La paura della recidiva si manifesta con “ansia, depressione, stress post-traumatico e disturbi del sonno: sintomi che possono arrivare anche a perdere il legame con il trauma scaturito dalla diagnosi oncologica” spiega Piattelli, che lavora nell’unità operativa complessa di oncologia medica dell’azienda ospedaliera di Cosenza. “Questa paura, quando raggiunge livelli significativi, influenza le attività quotidiane, le relazioni interpersonali e le decisioni di vita.” I controlli e le visite mediche possono essere fonte di ansia, mentre alcuni pazienti riescono ad attenuare la preoccupazione soltanto “ricorrendo in maniera continua e spesso impropria ad accertamenti o visite mediche”. Una questione che, considerando che lo stesso problema si rileva quasi nella metà dei caregiver, ha un impatto individuale e allo stesso tempo comunitario.

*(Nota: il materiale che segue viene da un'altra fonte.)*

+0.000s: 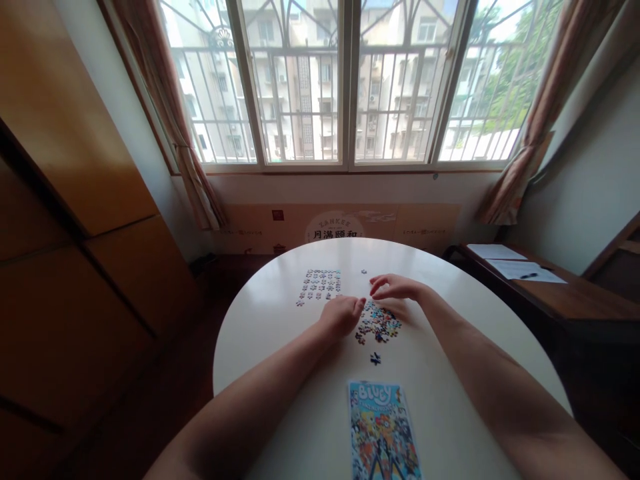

Da qui la necessità di migliorare lo screening del disagio emotivo, in diversi momenti del percorso (“in particolare alla fine del trattamento e durante il follow-up, quando i sopravvissuti al cancro hanno meno contatti con il sistema sanitario”), considerando “l’assenza di predittori chiari e coerenti” della risposta psicologica alla malattia. Come chiarisce ancora Piattelli, “la comunicazione tra oncologo e paziente gioca un ruolo fondamentale. Ci sono studi che hanno dimostrato come la migliore qualità dell’assistenza sanitaria ricevuta nel periodo post-trattamento, la maggiore presenza dello specialista a livello informativo e nella gestione dei sintomi e degli effetti collaterali delle terapie influenzino la gestione della paura di una recidiva”. Nel documento sono descritti i diversi interventi per cui vi è una documentata efficacia:
Quando tutto ciò non basta, va considerata la possibilità del supporto psicofarmacologico. “Questa necessità si manifesta nei casi più gravi o quando la persona che abbiamo di fronte soffre anche di una sindrome psichiatrica, che inficia o rende impossibili i trattamenti psicoterapici” precisa Alessio Simonetti, dirigente medico del servizio di psichiatria oncologica dell’IRCCS Fondazione Policlinico Universitario Agostino Gemelli di Roma. “Il disturbo depressivo maggiore e il disturbo dell’adattamento sono quelli che impattano maggiormente sulla vita di un paziente e possono anche aggravare la percezione del dolore postoperatorio e gli effetti collaterali della chemioterapia. Antidepressivi, ansiolitici e stabilizzatori dell’umore sono strumenti utili per migliorare la qualità della vita e l’aderenza terapeutica, a patto però che ci sia un corretto riconoscimento di queste patologie e un trattamento tempestivo”. Conclude Iannelli: “Un approccio integrato che combini supporto psicologico e psicofarmacologico, quando necessario, è fondamentale per migliorare la qualità della vita e l’aderenza terapeutica e aiuta a gestire l’impatto emotivo della malattia, contribuendo a evitare l’isolamento”.